I missed my fair share of calls in my railroad career, but I only remember one with a specific date. That would be Jan. 12, 1993.

Only two times have I ever seen a rotary snowplow in action, both happened to be the same week in January of 1993 but on different railroads. The first was on the Camas Prairie Railroad based out of Lewistown, Idaho. I was over there with a handful of friends taking photos on Jan. 7. It was the second time Camas Prairie used the rotary that winter, so the local could service the Grangeville branch on the 8th.

Four days after the Camas Prairie trip, while working home to Seattle on a northbound freight, I got word that Burlington Northern had sent its rotary plow No. 972561 to Spokane to plow the Central Washington Branch from Cheney to Coulee City. The plow was normally stored at the former Great Northern Railway Interbay roundhouse, with this being its first use in 17 years.

The month of January is traditionally a slow time on the extra boards. When I went off duty, I was showing 22 times out on the engineer’s extra board at Interbay (Seattle). What could go wrong? I hurried home after work, packed my dinner, grabbed my cameras, threw more supplies in the truck, and headed to Wenatchee, where I overnighted at a local motel.

Sitting in my motel room I turned my railroad radio on, listening to the crew tie up to get a better idea of their location for the next morning. The rotary plow had been able to work west to Almira from Cheney on the first day. The next morning, I headed east on Highway 2 until I intercepted the plow between Almira and Hartline.

A converted covered wagon B-unit, BN No. 972561, provided power to the plow wheel while the road units pushed from behind. What I thought was interesting at the time is that in addition to the rotary and road power, BN also had a Jordan Spreader and a caboose full of maintenance-of-way workers with shovels if all else failed. On the rear were two flatcars with additional equipment and a front-end loader facing east. Burlington Northern was not taking any chances.

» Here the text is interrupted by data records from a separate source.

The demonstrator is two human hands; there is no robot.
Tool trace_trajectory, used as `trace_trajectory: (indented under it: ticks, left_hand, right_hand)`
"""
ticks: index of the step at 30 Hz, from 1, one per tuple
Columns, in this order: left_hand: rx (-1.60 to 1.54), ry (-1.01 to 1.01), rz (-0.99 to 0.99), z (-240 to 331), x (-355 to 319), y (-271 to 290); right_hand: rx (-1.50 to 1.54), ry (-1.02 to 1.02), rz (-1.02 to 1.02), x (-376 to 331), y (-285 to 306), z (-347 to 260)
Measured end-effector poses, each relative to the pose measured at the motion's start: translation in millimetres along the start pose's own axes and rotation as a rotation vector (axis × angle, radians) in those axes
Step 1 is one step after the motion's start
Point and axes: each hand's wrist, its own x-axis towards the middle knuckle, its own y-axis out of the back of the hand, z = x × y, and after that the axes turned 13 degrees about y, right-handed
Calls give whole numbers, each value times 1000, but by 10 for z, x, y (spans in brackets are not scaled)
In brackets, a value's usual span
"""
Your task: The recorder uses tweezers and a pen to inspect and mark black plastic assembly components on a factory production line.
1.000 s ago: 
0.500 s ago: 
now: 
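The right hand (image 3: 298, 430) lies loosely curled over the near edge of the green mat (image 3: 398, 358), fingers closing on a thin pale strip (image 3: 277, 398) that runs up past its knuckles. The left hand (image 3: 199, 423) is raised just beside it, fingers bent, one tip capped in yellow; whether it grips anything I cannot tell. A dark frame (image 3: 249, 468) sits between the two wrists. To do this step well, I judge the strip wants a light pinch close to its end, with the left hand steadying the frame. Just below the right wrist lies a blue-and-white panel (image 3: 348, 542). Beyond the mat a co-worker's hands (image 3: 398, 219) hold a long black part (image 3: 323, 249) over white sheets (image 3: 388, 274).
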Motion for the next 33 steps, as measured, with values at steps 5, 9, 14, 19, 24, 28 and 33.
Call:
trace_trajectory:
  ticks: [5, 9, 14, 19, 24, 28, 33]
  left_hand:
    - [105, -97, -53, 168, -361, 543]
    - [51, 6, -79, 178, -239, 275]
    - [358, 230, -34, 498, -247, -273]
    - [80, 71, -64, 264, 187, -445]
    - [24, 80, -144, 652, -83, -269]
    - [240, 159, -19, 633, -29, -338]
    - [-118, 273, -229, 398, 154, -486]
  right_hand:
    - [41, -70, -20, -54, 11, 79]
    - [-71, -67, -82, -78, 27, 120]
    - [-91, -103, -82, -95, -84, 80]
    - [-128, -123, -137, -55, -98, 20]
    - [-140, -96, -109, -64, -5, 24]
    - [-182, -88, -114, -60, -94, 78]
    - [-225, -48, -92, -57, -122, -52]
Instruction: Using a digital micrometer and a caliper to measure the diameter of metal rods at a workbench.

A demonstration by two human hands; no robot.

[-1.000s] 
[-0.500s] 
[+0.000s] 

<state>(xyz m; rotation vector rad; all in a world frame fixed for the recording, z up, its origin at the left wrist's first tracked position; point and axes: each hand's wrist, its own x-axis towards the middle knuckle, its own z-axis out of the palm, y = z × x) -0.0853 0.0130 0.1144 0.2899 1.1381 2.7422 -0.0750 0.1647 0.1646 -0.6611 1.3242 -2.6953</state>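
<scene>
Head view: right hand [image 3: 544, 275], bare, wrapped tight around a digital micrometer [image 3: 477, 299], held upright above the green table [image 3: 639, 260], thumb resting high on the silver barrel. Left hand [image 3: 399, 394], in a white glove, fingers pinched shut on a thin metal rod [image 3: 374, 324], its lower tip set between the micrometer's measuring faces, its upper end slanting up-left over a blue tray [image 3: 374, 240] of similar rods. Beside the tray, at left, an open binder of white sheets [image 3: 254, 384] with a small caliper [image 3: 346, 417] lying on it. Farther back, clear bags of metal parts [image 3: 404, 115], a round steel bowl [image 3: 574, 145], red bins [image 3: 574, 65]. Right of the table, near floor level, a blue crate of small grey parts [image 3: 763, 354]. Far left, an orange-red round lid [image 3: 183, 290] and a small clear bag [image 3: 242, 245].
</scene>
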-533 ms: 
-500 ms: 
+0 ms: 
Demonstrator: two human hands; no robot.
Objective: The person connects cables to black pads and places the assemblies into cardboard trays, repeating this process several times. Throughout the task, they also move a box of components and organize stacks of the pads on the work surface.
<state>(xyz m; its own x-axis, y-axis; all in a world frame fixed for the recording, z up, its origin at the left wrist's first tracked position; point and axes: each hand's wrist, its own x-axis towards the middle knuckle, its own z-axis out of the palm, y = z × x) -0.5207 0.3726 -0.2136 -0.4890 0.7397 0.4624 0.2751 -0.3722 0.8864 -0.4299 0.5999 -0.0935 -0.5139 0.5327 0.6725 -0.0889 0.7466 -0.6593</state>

There are spots where Highway 2 and the tracks of the branch parallel each other. While following the plow on one of these stretches, I was driving to get ahead and passed a Washington State Highway plow working in the opposite direction. When I caught up with the railroad plow, they had the snow chute facing the highway, putting fresh snow back on the road that the State Highway Department just plowed. I drove through the cascading snow from the rotary, not my brightest idea. In all fairness, no one on the crew had ever worked a rotary before. Classic case of “on-the-job” training for both of us. Glad I did not break my windshield.

The plow crew noticed my predicament and stopped to turn the chute away from the highway. When I noticed they had stopped; I did a U-turn. As I pulled up next to the plow,  I promptly dropped myself into a ditch.

While I was getting help with digging the truck out, my pager buzzes (who remembers pagers?). It was a 2-hour call to allow those of us that lived outside Seattle to make it to work on time. I lived in Puyallup, so it was about 41 miles to Interbay. I was at least 4.5 hours away from home and wasn’t expecting a call, so there was not much I could do about it. I just kept taking pictures.

A couple of hours later I found a pay phone next to a small store along the highway. So, I called the crew desk at Balmer Yard; the crew caller was an old friend and knew me from my early days, since both of us worked at Auburn Yard.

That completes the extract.